TASK DETAILS — Return the listing in full and exactly, but without a single picture.
SOURCE MATERIAL START
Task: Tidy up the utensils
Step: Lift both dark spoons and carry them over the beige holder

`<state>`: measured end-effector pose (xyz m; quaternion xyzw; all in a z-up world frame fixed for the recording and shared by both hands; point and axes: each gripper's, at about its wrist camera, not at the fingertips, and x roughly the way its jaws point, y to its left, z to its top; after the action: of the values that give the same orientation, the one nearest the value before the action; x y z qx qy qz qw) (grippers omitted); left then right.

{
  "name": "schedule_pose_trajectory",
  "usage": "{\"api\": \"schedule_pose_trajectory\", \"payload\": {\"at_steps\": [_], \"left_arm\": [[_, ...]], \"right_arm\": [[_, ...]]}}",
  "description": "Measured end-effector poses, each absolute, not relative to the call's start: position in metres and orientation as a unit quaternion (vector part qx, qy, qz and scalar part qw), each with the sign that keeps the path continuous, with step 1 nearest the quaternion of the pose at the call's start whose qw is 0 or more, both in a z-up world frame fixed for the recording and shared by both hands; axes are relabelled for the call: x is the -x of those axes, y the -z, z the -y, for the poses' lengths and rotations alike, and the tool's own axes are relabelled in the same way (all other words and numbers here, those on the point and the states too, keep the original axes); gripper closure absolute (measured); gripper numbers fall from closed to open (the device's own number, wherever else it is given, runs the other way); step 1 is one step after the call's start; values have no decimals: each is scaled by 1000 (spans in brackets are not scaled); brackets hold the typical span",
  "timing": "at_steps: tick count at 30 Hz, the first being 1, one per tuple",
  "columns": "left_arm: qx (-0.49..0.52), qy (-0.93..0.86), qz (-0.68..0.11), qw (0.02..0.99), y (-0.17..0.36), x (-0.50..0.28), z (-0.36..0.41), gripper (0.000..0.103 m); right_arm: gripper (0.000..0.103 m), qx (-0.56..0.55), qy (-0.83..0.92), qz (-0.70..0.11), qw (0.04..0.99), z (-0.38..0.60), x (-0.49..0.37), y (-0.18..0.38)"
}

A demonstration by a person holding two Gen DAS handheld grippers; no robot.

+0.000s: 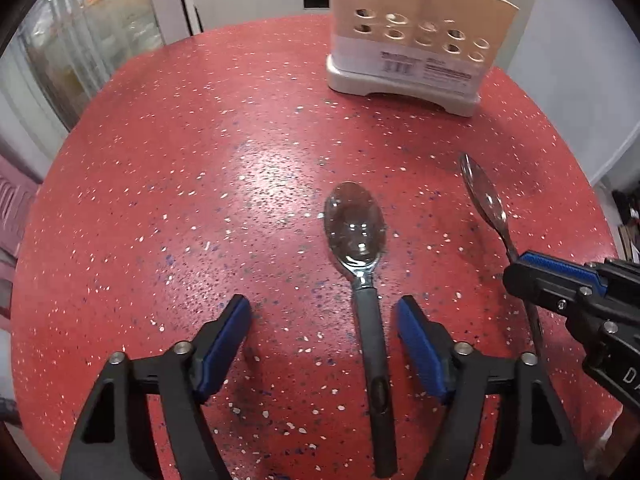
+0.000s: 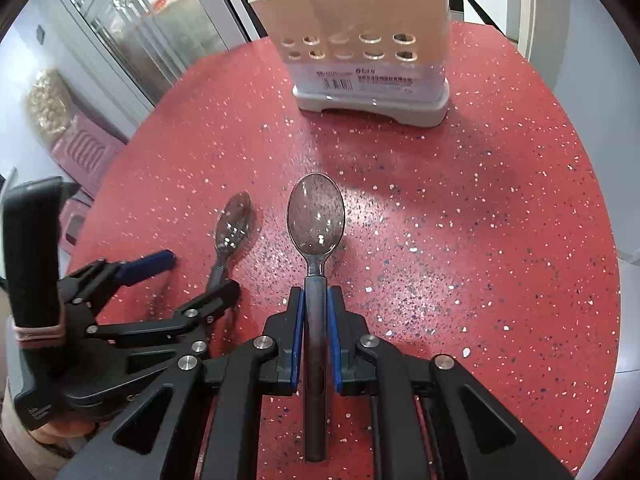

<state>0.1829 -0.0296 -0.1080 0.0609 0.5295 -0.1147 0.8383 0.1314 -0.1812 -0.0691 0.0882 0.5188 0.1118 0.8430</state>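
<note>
Two spoons are showing: the right gripper [image 2: 316, 300] is pinching one spoon [image 2: 316, 216], and the other spoon [image 1: 356, 224] is lying between the left gripper [image 1: 324, 312] with jaws spread; both bowls are pointing toward the caddy [image 2: 360, 60].

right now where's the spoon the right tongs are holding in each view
Left wrist view: held spoon at the right edge, running into the right tongs.
Right wrist view: held spoon at centre, handle clamped between the pads.
Shared landmark: the beige utensil holder at the table's far side.
</note>
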Motion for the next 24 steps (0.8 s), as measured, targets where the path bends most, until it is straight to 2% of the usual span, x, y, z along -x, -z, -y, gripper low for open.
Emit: {"api": "schedule_pose_trajectory", "payload": {"at_steps": [2, 5, 6, 16, 24], "left_arm": [[-64, 123, -533, 835, 105, -182, 32, 16], [-71, 136, -531, 834, 100, -179, 37, 44], [-73, 138, -529, 834, 98, -178, 39, 64], [-14, 150, -495, 856, 86, -164, 29, 66], [36, 155, -435, 886, 43, -155, 11, 66]], "right_arm": [[91, -94, -119, -515, 843, 184, -129, 67], [91, -100, -125, -510, 845, 186, -128, 63], [91, -104, -126, -509, 845, 187, -127, 61], [91, -127, -138, -489, 852, 206, -130, 52], [90, -145, -151, -466, 860, 223, -129, 37]]}}
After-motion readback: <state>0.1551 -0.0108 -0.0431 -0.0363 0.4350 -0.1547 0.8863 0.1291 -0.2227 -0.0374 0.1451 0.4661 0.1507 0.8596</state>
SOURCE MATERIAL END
EXPECTED OUTPUT —
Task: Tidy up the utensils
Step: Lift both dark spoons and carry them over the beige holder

`<state>`: measured end-effector pose (xyz m; quaternion xyzw; all in a z-up world frame fixed for the recording and shared by both hands; point and axes: each gripper's, at about its wrist camera, not at the fingertips, and x roughly the way its jaws point, y to its left, z to its top; after the action: of the values that give the same orientation, the one nearest the value before the action; x y z qx qy qz qw) (grippers omitted); left then right.

{
  "name": "schedule_pose_trajectory",
  "usage": "{\"api\": \"schedule_pose_trajectory\", \"payload\": {\"at_steps\": [_], \"left_arm\": [[_, ...]], \"right_arm\": [[_, ...]]}}",
  "description": "Measured end-effector poses, each absolute, not relative to the call's start: position in metres and orientation as a unit quaternion (vector part qx, qy, qz and scalar part qw), each with the sign that keeps the path continuous, with step 1 nearest the quaternion of the pose at the call's start whose qw is 0 or more, both in a z-up world frame fixed for the recording and shared by both hands; axes are relabelled for the call: x is the -x of those axes, y the -z, z the -y, for the poses' lengths and rotations alike, and the tool's own axes are relabelled in the same way (all other words and numbers here, those on the point and the states too, keep the original axes); gripper closure absolute (measured); gripper numbers fall from closed to open (the device's own number, wherever else it is given, runs the other way); step 1 is one step after the call's start; values have no decimals: each is scaled by 1000 (spans in brackets are not scaled); brackets hold the typical span",
  "timing": "at_steps: tick count at 30 Hz, the first being 1, one per tuple",
  "columns": "left_arm: qx (-0.49..0.52), qy (-0.93..0.86), qz (-0.68..0.11), qw (0.02..0.99), y (-0.17..0.36), x (-0.50..0.28), z (-0.36..0.41), gripper (0.000..0.103 m); right_arm: gripper (0.000..0.103 m), qx (-0.56..0.55), qy (-0.83..0.92), qz (-0.70..0.11), qw (0.04..0.99), z (-0.38..0.60), x (-0.49..0.37), y (-0.18..0.38)"
}

A demonstration by a person holding two Gen DAS handheld grippers; no robot.

+0.000s: 
+0.000s: 

<state>0.1829 -0.0296 -0.1080 0.0609 0.5295 -0.1147 0.8383 0.1314 -0.1812 -0.0691 0.0882 0.5188 0.1118 0.8430</state>
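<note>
Two spoons are showing: the right gripper [image 2: 316, 300] is pinching one spoon [image 2: 316, 216], and the other spoon [image 1: 356, 224] is lying between the left gripper [image 1: 324, 312] with jaws spread; both bowls are pointing toward the caddy [image 2: 360, 60].

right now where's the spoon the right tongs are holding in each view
Left wrist view: held spoon at the right edge, running into the right tongs.
Right wrist view: held spoon at centre, handle clamped between the pads.
Shared landmark: the beige utensil holder at the table's far side.
</note>
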Motion for the next 24 steps (0.8 s), as measured, targets where the path bends most, until it is straight to 2% of the usual span, x, y, z along -x, -z, -y, gripper low for open.
Emit: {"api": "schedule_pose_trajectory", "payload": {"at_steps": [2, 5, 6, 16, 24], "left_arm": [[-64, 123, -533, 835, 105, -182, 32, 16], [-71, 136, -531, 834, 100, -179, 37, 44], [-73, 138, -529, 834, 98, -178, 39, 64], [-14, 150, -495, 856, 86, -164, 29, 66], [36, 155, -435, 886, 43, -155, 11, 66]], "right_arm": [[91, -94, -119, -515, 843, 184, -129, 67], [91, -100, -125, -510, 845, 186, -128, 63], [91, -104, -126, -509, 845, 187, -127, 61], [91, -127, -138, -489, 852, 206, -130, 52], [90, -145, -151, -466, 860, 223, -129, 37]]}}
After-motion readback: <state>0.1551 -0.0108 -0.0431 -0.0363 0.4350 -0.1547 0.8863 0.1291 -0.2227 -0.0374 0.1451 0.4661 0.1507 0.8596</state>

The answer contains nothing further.